Reproduce, exactly and in full, only the lines below from the one containing "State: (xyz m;" through the one containing "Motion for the".

--- Data ---

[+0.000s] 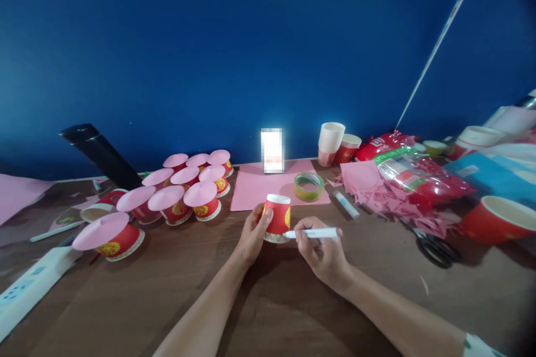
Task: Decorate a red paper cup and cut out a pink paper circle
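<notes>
A red paper cup (280, 217) with a gold print stands upside down on the table, a zigzag pattern on the white band round its base. Wrapped around its left side is my left hand (252, 231), thumb on the red wall. My right hand (320, 251) grips a white marker pen (320, 232) whose tip points left at the cup's lower right edge; whether it touches cannot be made out. Behind the cup lies a pink paper sheet (253, 189) with a roll of tape (309, 186) on it. To the right rests a glue stick (346, 204).
At left stand several upturned cups topped with pink paper cones (201, 194), near a black cylinder (103, 153) and a power strip (36, 290). At right are pink paper scraps (383, 201), scissors (435, 248), stacked white cups (330, 142), red plastic packaging (422, 175) and a tipped red cup (486, 223).
</notes>
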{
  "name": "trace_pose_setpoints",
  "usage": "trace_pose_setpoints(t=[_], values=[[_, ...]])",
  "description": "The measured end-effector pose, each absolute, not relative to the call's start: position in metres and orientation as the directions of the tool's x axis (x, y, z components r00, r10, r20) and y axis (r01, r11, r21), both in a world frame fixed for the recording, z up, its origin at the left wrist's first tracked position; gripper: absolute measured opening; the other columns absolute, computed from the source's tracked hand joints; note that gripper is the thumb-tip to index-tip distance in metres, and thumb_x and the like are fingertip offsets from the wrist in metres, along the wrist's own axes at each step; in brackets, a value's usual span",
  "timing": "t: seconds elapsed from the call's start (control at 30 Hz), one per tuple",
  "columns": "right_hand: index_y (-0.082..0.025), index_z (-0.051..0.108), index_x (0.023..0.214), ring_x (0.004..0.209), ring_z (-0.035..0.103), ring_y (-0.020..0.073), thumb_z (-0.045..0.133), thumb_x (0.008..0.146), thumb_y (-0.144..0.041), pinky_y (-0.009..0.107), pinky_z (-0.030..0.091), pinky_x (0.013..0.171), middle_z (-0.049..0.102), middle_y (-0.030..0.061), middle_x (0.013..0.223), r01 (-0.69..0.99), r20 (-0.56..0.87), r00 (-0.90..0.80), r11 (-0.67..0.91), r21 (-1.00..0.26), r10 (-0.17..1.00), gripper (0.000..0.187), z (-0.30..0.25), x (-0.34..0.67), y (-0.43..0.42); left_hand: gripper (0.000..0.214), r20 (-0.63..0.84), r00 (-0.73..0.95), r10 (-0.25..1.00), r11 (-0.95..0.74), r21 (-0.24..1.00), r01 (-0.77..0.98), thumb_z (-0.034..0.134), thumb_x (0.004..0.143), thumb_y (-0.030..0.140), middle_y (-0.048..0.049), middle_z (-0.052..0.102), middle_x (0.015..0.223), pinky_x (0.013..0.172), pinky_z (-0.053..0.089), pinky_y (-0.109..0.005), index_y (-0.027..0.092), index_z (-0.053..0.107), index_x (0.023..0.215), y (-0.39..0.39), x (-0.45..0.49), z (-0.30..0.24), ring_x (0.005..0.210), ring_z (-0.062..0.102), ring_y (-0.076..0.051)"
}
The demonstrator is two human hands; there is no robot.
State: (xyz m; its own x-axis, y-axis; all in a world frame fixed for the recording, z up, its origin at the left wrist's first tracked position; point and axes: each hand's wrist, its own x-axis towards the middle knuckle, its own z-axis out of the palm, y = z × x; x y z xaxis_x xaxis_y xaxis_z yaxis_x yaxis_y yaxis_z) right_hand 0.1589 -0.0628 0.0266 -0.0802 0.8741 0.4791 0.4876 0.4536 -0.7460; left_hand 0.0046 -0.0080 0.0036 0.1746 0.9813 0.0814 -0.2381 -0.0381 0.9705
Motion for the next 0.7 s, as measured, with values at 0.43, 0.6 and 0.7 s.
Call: trace_pose_setpoints(t=[0.43,0.6,0.7], values=[[-0.017,0.052,0.073,0.048,0.05,0.0096,0.045,0.082,-0.023,0.019,0.036,0.045,0.055,-0.0005,0.059,0.506,0.481,-0.114,0.468,-0.725,0.869,0.013,0.0291,0.1591,-0.0623,0.029,0.095,0.156,0.983,-0.053,0.965,-0.255,0.052,0.078,0.041,-0.0026,0.059,0.076,0.063,0.041,-0.023,0.015,0.058,0.091,-0.0072,0.0049,0.001,0.067,0.053,-0.013],[-0.017,0.052,0.073,0.044,0.045,0.0078,0.045,0.082,-0.023,0.019,0.035,0.045,0.053,-0.0019,0.057,0.496,0.452,-0.132,0.454,-0.74,0.882,0.013,0.0281,0.1591,-0.062,0.029,0.088,0.159,0.983,-0.043,0.962,-0.27,0.053,0.078,0.042,-0.0021,0.059,0.076,0.063,0.041,-0.023,0.016,0.059,0.09,-0.0073,0.0053,0.0012,0.066,0.053,-0.013],[-0.017,0.052,0.075,0.043,0.045,0.0073,0.045,0.083,-0.024,0.018,0.036,0.046,0.053,-0.0022,0.058,0.494,0.454,-0.14,0.459,-0.738,0.88,0.013,0.028,0.1587,-0.0628,0.03,0.085,0.158,0.984,-0.039,0.961,-0.273,0.052,0.079,0.042,-0.0026,0.059,0.076,0.062,0.04,-0.023,0.015,0.058,0.091,-0.0068,0.0048,0.0003,0.065,0.052,-0.012]])
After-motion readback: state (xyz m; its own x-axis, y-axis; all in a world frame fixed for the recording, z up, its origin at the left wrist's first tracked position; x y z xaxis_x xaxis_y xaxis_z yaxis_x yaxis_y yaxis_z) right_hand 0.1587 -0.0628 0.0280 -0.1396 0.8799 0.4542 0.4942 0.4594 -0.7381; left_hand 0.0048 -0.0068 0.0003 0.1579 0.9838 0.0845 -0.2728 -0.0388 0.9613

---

# Exercise result
State: (xyz m; its own x-axis, y-axis; all in a world frame fixed for the recording, z up, its origin at the left wrist's first tracked position; point and axes: each hand's wrist, its own x-axis towards the middle knuckle, its own z-axis out of the palm, y = z × x; x y z xaxis_x xaxis_y xaxis_z yaxis_x yaxis_y yaxis_z) right_hand 0.1589 -0.0628 0.0266 -0.0802 0.8741 0.4791 0.4876 0.4536 -0.7460; left_hand 0.0046 -0.0080 0.0036 0.1746 0.9813 0.0814 -0.2381 -0.0381 0.9705
Motion for the next 0.7 s, as measured, with values at 0.43, 0.6 and 0.7 s.

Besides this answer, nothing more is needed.